Ever see a snake bite in a movie and wonder what’s going on in that cowboy/adventurer/explorer’s body as they race to procure their anti-venom in time? This video shows what just one drop of Russell’s Viper venom does to human blood. Note: This video might be a little scary for younger kids so parents might want to take a look first. Thanks goodness none of the snakes at The Brooklyn Children’s Museum are venomous- we’d never mix toxic fangs with little children! However, we were surprised to find that these snakes may do just as much good as harm for humanity.

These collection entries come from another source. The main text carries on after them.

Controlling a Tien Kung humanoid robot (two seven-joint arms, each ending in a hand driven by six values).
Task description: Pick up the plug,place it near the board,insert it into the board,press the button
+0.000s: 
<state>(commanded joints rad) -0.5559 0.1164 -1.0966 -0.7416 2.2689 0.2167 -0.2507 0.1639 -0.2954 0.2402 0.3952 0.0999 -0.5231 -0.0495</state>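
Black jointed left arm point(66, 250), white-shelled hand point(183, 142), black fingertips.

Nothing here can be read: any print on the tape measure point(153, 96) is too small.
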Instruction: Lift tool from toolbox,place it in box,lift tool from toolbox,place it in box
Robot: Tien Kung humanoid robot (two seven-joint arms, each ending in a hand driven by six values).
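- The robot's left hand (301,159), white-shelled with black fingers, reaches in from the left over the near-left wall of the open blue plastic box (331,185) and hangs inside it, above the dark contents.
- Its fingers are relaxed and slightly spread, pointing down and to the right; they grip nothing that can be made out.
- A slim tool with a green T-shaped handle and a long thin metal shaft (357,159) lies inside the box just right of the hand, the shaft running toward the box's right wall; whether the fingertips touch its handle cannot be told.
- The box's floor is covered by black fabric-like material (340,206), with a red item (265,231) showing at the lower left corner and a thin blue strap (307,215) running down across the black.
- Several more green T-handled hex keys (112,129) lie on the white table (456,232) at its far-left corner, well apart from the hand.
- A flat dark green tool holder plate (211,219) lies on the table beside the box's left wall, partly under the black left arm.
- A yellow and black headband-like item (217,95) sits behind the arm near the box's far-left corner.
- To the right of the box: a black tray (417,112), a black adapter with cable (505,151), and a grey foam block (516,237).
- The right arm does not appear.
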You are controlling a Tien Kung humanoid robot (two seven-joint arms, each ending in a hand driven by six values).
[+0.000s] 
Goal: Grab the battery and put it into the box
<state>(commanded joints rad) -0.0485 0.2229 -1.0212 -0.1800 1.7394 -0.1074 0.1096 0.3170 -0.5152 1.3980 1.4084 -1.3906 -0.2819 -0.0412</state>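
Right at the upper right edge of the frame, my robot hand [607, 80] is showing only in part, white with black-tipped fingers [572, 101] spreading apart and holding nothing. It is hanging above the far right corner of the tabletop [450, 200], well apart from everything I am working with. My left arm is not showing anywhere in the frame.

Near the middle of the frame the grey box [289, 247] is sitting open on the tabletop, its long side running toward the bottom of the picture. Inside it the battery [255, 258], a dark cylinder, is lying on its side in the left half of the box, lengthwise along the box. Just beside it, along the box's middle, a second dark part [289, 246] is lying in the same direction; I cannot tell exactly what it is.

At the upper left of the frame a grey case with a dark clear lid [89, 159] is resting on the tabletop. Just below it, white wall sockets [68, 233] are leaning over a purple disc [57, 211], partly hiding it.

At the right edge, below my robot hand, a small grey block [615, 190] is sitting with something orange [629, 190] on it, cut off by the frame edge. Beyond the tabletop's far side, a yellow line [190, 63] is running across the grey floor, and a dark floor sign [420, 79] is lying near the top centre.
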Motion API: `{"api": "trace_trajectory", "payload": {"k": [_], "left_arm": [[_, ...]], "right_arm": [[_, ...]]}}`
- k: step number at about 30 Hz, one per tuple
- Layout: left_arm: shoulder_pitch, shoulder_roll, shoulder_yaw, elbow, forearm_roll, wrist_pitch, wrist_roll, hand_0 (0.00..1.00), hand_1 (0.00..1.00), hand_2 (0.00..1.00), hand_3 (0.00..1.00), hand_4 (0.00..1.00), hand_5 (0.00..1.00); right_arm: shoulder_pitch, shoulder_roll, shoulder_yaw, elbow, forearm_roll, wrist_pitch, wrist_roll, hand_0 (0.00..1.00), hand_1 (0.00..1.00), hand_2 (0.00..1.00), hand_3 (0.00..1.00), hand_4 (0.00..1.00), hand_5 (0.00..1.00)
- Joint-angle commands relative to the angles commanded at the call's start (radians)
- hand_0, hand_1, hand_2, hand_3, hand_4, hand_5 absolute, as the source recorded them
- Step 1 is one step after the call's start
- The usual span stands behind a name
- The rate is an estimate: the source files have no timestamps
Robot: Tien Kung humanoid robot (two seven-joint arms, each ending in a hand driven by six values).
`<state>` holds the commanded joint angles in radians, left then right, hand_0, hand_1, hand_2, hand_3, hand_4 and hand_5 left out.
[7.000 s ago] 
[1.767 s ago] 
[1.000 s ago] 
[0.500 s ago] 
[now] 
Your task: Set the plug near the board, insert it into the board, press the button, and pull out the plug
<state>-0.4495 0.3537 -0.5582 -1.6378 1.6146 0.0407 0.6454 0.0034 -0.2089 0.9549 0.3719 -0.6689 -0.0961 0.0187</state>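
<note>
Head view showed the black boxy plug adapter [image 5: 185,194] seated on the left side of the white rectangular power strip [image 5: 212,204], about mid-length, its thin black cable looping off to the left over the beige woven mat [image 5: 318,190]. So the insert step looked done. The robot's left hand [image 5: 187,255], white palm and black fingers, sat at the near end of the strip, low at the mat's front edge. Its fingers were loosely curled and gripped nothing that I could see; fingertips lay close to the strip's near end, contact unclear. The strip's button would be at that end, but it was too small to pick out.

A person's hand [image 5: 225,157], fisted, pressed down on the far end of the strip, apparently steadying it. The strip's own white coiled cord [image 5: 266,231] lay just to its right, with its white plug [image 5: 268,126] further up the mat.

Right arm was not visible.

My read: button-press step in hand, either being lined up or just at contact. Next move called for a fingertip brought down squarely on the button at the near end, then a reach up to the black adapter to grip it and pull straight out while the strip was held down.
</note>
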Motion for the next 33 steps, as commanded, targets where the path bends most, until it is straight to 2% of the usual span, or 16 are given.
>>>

Catch those fleshy fangs in the video? Did you know that some snake fangs are so long, they fold back into the snake’s mouth when the snake isn’t striking? Fangs are hollow and connected to two sacs behind the snake’s eyes. When a venous snake strikes, the fangs deliver a large dose of venom to the unlucky prey.
As it turns out, the scary properties of snake venom can also have some life saving medicinal uses. Viper snake venom is used to test for certain blood diseases. Some diseases make people prone to excessive bleeding – their blood is missing the protein that keeps it from clotting or forming scabs. If a drop of snake venom was dropped in a beaker of their blood (like in the above video), their blood would not coagulate into a solid clump in the same way. A drop of viper venom can be used to stop excessive bleeding during surgery or after a major trauma, too!
Alternatively, Malayan Pit Viper venom thins the blood and can be used to break up blood clots in stroke victims. When a blood clot forms in the brain and causes a stroke, doctors try to dissolve the clot and increase blood flow to the brain before more neurons are lost, this can reverse some of the effects of the stroke.
Interestingly, the venom of other snakes like the African mamba affects the nervous system instead of blood and tissues. The venom travels through our blood to the brain where it blocks the chemical signals involved in our most basic human functions- like breathing and circulation. These are the same chemical signals that get interrupted in disorders like asthma, Parkinson’s, and Alzheimer’s. If researchers can break the code of mamba venom, they may understand more about these disorders and come closer to the cures.